La couverture sanitaire universelle, l’Obamacare et le droit à la santé

De concert avec l'Institut tropical et de santé publique suisse, le Réseau Medicus Mundi Suisse s'attaque aux rapports entre des soins de santé complets pour tous et la mise en place de systèmes de sécurité sociale dans les pays émergents et en voie de développement.

Le nouveau gouvernement des États-Unis avait en fait lâché les chiens sur le dit Obamacare (Patient Protection and Affordable Care Act, PPACA), plusieurs fois et de manière ciblée – en vain. Il a sous-estimé la résistance forte et active exercée par beaucoup d'américains vis-à-vis de leurs députés.

Une vaste résistance pour le droit à la santé

L'Obamacare poursuit l'objectif de rendre l'accès aux prestations sanitaires indispensables possible à l'ensemble de la population sans que ceux qui doivent recourir à ces prestations ne souffrent des conséquences financières. L'Obamacare constitue la tentative de calquer le concept de couverture sanitaire universelle global sur les États-Unis. La vaste résistance à l'attaque à l'Obamacare montre comment le droit à des soins de santé abordables, complets, est conçu comme un droit fondamental pour de très nombreuses personnes.

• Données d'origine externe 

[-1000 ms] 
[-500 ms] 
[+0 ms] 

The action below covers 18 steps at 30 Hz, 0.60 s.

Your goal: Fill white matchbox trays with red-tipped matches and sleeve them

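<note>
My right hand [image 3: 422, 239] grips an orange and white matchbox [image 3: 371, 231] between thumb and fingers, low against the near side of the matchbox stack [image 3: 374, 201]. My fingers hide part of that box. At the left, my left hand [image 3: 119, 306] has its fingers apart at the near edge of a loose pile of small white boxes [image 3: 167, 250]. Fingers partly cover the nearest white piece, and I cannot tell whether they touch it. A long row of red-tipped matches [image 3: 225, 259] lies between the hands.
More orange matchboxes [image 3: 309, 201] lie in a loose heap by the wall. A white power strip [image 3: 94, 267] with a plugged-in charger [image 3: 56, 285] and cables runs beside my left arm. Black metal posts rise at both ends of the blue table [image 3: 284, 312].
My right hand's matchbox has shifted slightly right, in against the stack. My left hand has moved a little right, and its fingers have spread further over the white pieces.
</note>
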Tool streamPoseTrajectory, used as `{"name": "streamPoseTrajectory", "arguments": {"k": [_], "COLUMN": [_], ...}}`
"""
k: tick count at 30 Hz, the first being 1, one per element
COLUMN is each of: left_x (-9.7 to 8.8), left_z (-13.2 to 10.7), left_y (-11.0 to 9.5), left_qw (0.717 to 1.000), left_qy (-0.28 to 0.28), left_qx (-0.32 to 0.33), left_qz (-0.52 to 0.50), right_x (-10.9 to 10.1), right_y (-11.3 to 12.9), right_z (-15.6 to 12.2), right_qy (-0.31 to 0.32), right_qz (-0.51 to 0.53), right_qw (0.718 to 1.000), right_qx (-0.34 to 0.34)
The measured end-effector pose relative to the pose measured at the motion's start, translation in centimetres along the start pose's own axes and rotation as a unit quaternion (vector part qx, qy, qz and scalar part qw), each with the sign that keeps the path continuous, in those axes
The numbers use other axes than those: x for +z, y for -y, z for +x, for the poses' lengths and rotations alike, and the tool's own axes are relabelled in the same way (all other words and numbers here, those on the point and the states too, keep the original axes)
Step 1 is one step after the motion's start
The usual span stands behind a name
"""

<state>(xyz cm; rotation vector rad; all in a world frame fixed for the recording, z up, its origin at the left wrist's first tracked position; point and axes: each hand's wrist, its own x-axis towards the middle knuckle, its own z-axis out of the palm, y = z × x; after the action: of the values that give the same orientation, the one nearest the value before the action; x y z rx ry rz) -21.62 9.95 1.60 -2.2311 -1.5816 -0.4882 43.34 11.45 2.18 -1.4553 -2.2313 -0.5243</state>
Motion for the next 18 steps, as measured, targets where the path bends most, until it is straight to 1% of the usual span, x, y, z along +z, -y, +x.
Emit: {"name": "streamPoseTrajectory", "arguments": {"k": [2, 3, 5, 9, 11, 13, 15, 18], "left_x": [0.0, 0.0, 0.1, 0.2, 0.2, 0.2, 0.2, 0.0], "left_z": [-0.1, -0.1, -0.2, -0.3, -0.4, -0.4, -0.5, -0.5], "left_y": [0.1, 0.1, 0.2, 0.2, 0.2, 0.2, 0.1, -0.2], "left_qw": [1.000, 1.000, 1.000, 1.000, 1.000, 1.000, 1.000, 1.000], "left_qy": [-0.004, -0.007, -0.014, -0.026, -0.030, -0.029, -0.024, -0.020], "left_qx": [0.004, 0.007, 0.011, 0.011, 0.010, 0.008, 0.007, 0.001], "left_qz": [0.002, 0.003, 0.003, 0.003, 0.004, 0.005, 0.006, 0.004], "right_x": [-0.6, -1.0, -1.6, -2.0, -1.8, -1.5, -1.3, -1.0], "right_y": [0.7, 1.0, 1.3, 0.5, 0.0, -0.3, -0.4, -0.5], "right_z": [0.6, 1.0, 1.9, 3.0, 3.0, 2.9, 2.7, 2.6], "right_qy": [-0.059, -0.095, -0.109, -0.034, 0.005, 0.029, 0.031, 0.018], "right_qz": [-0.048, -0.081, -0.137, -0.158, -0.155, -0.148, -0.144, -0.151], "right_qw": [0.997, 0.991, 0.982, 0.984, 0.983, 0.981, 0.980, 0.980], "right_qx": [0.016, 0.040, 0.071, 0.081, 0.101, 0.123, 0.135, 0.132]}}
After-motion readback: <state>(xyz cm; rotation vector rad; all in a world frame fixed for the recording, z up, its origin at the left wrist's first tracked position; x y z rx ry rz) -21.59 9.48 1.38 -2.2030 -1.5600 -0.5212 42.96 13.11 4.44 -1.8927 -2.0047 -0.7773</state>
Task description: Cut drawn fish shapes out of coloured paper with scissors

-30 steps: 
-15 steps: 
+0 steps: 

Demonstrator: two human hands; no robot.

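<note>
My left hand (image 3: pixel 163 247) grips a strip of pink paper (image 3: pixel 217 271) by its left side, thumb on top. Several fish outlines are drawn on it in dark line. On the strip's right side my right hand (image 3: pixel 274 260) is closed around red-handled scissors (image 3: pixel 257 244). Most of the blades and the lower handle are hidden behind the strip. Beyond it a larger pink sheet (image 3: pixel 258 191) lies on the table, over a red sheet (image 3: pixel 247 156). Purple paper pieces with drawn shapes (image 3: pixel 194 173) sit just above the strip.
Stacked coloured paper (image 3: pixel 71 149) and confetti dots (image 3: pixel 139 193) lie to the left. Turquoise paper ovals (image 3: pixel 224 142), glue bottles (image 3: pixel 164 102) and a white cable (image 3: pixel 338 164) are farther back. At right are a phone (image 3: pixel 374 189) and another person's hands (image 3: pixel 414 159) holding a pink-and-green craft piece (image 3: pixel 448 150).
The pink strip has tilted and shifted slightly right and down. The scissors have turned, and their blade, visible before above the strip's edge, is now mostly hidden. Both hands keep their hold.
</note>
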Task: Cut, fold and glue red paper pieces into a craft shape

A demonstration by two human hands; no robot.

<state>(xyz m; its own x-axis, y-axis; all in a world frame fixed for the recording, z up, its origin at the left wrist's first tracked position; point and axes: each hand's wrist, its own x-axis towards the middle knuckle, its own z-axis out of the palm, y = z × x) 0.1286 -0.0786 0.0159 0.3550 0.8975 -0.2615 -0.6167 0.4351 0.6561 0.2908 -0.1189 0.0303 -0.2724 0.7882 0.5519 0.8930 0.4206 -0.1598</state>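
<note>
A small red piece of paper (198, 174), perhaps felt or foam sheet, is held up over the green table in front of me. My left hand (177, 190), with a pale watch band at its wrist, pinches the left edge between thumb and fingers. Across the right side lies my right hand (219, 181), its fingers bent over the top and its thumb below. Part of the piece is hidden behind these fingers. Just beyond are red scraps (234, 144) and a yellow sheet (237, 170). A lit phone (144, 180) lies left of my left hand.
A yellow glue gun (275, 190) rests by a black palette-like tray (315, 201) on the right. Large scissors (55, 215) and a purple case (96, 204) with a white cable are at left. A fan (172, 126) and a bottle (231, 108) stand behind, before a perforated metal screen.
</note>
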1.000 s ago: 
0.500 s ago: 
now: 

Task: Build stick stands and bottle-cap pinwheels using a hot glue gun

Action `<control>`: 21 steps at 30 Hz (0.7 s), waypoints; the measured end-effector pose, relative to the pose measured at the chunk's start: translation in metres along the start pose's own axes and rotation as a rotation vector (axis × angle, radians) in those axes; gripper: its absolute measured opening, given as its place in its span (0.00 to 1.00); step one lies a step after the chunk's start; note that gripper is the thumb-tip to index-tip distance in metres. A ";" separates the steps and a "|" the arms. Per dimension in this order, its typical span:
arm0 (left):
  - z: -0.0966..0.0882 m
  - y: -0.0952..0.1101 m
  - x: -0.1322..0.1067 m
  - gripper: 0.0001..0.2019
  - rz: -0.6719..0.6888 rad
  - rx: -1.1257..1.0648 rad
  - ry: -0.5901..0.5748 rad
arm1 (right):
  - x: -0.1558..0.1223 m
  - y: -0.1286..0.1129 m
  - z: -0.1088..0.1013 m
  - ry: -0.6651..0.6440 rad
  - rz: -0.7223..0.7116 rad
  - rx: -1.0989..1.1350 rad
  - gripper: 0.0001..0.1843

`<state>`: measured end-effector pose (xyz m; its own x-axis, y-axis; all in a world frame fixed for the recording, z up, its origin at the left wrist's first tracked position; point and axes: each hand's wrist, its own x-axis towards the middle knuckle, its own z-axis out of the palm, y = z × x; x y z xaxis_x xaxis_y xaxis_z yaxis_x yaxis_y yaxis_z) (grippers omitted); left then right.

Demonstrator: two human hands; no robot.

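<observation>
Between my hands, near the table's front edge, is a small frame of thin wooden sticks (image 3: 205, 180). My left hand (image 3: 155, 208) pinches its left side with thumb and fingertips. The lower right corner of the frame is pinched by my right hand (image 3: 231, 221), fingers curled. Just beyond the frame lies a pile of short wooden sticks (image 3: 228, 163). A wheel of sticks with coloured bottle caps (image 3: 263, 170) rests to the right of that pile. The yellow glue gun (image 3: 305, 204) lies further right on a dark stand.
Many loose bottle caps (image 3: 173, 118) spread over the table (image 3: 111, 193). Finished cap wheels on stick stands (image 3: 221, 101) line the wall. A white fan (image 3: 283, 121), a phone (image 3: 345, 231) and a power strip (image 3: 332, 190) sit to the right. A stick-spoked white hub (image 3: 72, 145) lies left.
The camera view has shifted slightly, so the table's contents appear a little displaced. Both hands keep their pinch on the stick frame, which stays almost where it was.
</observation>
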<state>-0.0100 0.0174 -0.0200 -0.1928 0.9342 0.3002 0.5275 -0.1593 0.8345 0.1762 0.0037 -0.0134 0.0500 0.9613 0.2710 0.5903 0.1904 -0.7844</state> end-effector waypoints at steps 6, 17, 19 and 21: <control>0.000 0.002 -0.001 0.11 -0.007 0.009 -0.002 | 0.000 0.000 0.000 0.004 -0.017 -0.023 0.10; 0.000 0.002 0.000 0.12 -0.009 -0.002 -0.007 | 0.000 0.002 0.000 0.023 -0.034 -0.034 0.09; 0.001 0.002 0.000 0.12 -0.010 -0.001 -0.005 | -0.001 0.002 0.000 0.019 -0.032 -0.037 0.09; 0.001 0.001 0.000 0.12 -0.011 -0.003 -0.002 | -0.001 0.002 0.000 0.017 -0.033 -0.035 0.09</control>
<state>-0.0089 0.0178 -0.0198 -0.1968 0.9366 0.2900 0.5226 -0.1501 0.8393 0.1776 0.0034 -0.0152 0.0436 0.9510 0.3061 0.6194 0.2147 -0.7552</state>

Des supposés riches États-Unis à l'échelle mondiale: dans le monde entier, près de 400 millions de personnes n'ont aucun accès à des soins de santé. De par le monde, trop de gens qui veulent avoir recours à des soins de santé risquent, ainsi que leur famille, de se trouver dans une situation de détresse économique. Pour cette raison, la couverture sanitaire universelle (CSU) joue, depuis quelques années, un rôle central dans la santé globale et a également fait son entrée comme sous-objectif 3.8 dans l'agenda 2030 des NU.

Explorer les fondements

La CSU s'est donc mise en route, mais elle n'a pas encore pris son envol. Des soins de santé complets ne pourront être couronnés de succès que si le gouvernement qui les met en œuvre les comprend également réellement dans le contexte du droit à la santé, comme l'ont montré les avocats de l'Obamacare par leur engagement. Finalement, la CSU doit être intégrée, de manière encore plus complète, dans une conception élargie de la protection sociale. Et elle se justifie aussi par les prètentions des droits humains.

Nous aborderons cette semaine les défis de ces approches lors de l'International Conference for Research and Development pendant une cession à Berne que nous organisons de concert avec l'Institut tropical et de santé publique suisse. Le rôle des organisations non gouvernementales pour rendre accessible à tous les soins de santé nous intéresse en particulier; ainsi que la question de savoir comment les différentes parties prenantes peuvent travailler ensemble pour préserver de meilleures bases décisionnelles scientifiquement fondée pour l'extension de la sécurité sociale dans les pays émergents et en voie de développement.